- _Instructions to follow_
Return every line from the one with "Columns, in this" through the one with "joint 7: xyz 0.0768", inclusive, exactly as it appears below.

- _Data section_

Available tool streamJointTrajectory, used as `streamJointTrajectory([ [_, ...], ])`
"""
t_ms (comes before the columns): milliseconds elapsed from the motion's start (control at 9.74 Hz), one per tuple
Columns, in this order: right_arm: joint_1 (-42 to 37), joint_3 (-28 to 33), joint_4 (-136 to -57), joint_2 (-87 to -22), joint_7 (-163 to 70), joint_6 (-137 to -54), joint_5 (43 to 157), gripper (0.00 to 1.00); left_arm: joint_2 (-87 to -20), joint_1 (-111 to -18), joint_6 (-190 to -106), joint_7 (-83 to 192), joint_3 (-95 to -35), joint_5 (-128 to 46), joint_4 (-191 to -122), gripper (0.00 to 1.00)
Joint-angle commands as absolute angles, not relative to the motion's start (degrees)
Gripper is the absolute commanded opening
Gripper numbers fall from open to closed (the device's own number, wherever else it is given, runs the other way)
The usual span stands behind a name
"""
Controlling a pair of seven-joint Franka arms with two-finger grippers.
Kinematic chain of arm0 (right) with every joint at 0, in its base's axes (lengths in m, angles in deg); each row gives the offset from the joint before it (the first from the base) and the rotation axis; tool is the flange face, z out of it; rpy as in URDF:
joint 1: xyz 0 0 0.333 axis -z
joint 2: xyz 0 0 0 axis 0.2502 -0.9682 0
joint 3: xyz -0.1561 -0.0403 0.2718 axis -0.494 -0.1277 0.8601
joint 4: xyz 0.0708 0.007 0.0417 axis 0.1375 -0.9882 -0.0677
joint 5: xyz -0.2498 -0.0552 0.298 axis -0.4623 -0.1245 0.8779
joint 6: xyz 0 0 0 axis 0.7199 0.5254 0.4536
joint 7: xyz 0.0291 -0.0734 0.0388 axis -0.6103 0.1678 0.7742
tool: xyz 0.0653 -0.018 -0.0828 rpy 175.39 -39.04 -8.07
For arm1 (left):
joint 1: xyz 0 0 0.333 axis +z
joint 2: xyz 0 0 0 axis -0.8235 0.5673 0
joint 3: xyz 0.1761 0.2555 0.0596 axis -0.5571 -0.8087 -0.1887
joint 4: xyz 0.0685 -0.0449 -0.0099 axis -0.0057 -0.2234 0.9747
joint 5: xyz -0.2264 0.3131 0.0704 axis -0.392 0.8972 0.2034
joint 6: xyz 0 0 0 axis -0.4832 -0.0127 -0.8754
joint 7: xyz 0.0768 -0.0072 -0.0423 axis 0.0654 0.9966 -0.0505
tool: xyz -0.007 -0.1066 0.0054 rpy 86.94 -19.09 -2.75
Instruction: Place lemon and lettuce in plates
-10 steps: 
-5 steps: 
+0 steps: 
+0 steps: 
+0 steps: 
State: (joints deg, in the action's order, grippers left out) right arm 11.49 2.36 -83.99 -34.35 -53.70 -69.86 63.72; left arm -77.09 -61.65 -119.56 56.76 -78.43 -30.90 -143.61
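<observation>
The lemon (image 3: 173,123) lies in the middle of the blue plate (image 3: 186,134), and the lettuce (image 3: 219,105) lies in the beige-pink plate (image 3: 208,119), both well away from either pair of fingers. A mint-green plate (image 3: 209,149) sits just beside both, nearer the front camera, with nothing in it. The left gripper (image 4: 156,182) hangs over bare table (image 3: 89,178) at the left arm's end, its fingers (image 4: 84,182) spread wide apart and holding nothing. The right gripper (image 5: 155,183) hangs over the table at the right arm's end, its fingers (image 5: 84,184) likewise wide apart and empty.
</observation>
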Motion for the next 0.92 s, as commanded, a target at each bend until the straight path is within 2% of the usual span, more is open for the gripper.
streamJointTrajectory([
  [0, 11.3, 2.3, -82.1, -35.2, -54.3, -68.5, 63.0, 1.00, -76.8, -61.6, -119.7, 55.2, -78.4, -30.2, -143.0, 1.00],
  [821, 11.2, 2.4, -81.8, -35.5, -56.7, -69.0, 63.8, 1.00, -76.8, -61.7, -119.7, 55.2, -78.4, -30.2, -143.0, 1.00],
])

- _The completed task_
Columns, in this order: right_arm: joint_1 (-42 to 37), joint_3 (-28 to 33), joint_4 (-136 to -57), joint_2 (-87 to -22), joint_7 (-163 to 70), joint_6 (-137 to -54), joint_5 (43 to 157), gripper (0.00 to 1.00); left_arm: joint_2 (-87 to -20), joint_1 (-111 to -18), joint_6 (-190 to -106), joint_7 (-83 to 192), joint_3 (-95 to -35), joint_5 (-128 to 46), joint_4 (-191 to -122), gripper (0.00 to 1.00)
Joint-angle commands as absolute angles, not relative to the motion's start (degrees)
Gripper is the absolute commanded opening
Gripper numbers fall from open to closed (the device's own number, wherever else it is given, runs the other way)
The usual span stands behind a name
"""
Controlling a pair of seven-joint Franka arms with two-finger grippers.
Kinematic chain of arm0 (right) with every joint at 0, in its base's axes (lengths in m, angles in deg); each row gives the offset from the joint before it (the first from the base) and the rotation axis; tool is the flange face, z out of it; rpy as in URDF:
joint 1: xyz 0 0 0.333 axis -z
joint 2: xyz 0 0 0 axis 0.2502 -0.9682 0
joint 3: xyz -0.1561 -0.0403 0.2718 axis -0.494 -0.1277 0.8601
joint 4: xyz 0.0708 0.007 0.0417 axis 0.1375 -0.9882 -0.0677
joint 5: xyz -0.2498 -0.0552 0.298 axis -0.4623 -0.1245 0.8779
joint 6: xyz 0 0 0 axis 0.7199 0.5254 0.4536
joint 7: xyz 0.0291 -0.0734 0.0388 axis -0.6103 0.1678 0.7742
tool: xyz 0.0653 -0.018 -0.0828 rpy 175.39 -39.04 -8.07
For arm1 (left):
joint 1: xyz 0 0 0.333 axis +z
joint 2: xyz 0 0 0 axis -0.8235 0.5673 0
joint 3: xyz 0.1761 0.2555 0.0596 axis -0.5571 -0.8087 -0.1887
joint 4: xyz 0.0685 -0.0449 -0.0099 axis -0.0057 -0.2234 0.9747
joint 5: xyz -0.2264 0.3131 0.0704 axis -0.392 0.8972 0.2034
joint 6: xyz 0 0 0 axis -0.4832 -0.0127 -0.8754
joint 7: xyz 0.0768 -0.0072 -0.0423 axis 0.0654 0.9966 -0.0505

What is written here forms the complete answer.